Spurious correlations often scale with the volume of data. This notion is similar to the one I presented earlier in this essay: the a posteriori addition of more experimental replicates increases the likelihood of finding a significant effect caused by chance alone. However, the difference with big data experiments is that the sheer quantity of information generated is an effect of the process itself, not the intent of the researcher to find positive results per se. Calude and Longo proved mathematically that the number of arbitrary correlations only depend upon the size of the data set, and they can even appear from data that are randomly generated. In fact, their results imply a general trend of diminishing returns – the more information one has, the more difficult it is to glean meaning from it. Replacing the scientific method with big data analytics is therefore not advisable, and researchers must take great care to remember the maxim “correlation does not imply causation.”
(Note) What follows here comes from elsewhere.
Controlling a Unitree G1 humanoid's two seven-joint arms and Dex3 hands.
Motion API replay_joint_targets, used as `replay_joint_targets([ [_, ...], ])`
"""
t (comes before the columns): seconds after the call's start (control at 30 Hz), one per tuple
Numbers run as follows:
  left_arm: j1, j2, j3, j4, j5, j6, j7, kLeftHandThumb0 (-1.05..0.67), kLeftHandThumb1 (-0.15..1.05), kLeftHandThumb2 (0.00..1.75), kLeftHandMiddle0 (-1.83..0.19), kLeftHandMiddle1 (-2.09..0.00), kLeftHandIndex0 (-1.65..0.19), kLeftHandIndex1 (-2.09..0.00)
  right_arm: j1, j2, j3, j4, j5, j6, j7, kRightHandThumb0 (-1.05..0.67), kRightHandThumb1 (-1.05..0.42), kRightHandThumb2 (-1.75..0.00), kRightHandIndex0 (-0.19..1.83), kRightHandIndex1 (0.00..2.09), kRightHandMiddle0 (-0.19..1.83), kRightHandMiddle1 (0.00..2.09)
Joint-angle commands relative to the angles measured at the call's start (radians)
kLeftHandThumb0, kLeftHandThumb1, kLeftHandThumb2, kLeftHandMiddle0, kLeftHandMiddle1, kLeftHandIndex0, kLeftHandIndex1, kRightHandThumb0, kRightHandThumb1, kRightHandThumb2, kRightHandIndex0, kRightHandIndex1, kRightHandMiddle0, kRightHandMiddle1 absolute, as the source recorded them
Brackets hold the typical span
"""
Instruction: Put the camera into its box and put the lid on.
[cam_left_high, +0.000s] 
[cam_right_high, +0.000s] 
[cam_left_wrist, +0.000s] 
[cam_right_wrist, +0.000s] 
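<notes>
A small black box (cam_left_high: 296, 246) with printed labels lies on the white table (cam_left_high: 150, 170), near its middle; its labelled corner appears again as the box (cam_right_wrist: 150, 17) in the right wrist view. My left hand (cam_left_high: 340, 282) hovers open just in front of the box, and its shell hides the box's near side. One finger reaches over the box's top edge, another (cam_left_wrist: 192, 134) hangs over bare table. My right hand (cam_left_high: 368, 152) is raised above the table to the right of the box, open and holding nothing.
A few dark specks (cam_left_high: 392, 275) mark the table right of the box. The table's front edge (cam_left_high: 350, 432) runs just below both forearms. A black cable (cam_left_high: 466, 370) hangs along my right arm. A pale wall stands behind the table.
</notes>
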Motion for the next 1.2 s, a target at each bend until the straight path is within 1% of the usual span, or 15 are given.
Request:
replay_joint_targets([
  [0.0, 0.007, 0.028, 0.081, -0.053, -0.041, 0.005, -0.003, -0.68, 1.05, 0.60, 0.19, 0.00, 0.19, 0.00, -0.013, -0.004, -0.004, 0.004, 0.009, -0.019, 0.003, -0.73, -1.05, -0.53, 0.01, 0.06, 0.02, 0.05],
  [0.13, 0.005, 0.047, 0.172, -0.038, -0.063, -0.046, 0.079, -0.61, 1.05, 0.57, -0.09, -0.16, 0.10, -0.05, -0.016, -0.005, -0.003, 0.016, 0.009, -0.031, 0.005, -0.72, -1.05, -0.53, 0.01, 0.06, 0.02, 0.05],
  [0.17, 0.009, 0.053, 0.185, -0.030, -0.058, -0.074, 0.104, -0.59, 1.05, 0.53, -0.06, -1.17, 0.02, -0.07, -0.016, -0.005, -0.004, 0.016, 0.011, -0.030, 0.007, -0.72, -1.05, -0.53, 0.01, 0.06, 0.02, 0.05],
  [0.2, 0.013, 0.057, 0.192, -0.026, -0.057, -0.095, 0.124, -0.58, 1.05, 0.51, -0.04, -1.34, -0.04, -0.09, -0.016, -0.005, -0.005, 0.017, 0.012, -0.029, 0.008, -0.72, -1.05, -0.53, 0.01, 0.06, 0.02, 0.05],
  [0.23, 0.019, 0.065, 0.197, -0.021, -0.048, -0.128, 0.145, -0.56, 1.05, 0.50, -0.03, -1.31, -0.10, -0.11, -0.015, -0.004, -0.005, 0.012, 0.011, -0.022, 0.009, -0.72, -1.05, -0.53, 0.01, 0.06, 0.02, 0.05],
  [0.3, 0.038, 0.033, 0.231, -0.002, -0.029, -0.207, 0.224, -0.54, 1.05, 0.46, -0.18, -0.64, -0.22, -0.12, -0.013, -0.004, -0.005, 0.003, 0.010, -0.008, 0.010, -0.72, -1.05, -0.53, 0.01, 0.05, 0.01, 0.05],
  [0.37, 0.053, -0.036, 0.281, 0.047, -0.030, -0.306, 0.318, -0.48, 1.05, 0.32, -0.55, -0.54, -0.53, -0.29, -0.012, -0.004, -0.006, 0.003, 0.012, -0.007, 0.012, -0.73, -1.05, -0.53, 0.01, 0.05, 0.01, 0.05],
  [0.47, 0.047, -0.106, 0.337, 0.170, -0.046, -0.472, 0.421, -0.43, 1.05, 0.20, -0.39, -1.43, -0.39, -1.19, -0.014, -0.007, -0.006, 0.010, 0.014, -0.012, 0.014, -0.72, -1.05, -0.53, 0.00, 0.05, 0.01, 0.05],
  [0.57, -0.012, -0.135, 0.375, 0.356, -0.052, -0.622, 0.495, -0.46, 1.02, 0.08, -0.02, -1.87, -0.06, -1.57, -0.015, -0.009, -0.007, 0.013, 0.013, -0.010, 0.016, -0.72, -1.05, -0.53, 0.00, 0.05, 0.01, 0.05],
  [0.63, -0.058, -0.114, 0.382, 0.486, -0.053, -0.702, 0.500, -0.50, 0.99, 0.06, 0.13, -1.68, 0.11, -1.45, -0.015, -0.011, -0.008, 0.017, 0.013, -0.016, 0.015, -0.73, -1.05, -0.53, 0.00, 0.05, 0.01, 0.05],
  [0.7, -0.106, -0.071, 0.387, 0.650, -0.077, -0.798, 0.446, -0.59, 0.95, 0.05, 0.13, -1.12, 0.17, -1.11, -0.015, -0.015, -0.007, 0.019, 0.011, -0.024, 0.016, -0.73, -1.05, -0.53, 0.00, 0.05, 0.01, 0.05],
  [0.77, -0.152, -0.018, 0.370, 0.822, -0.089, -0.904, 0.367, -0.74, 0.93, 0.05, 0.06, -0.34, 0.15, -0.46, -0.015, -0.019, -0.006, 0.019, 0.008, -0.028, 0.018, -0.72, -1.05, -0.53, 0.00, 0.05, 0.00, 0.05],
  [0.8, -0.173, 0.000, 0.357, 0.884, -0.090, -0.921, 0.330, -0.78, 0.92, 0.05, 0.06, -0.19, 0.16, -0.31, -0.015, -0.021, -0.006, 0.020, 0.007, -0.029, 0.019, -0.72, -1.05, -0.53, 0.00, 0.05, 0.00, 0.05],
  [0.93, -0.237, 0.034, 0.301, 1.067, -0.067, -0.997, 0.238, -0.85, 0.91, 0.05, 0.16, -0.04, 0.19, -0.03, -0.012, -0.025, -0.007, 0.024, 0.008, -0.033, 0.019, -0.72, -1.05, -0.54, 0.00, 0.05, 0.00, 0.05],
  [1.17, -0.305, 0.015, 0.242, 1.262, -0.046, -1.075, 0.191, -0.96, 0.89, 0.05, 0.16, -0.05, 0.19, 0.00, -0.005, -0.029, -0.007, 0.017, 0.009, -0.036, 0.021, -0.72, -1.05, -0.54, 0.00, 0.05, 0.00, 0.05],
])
Responsible conduct of research is like an intricate dance. It encompasses much more than abstaining from duplicity. To conduct science with utmost integrity we must understand and limit our biases during all stages of the scientific process: from hypothesis generation, to publication of results, to the analysis of big data. We can limit biases by adopting an open science policy of transparency, and learning proper experimental design and statistical methods to address our research questions. But most importantly we ought to adopt a philosophy of utmost humility – as my good friend and colleague Zachary Blount says, “Hypotheses are not children - they have no inherent worth or dignity, nor any right to exist. They have to justify themselves. Test the daylights out of them.”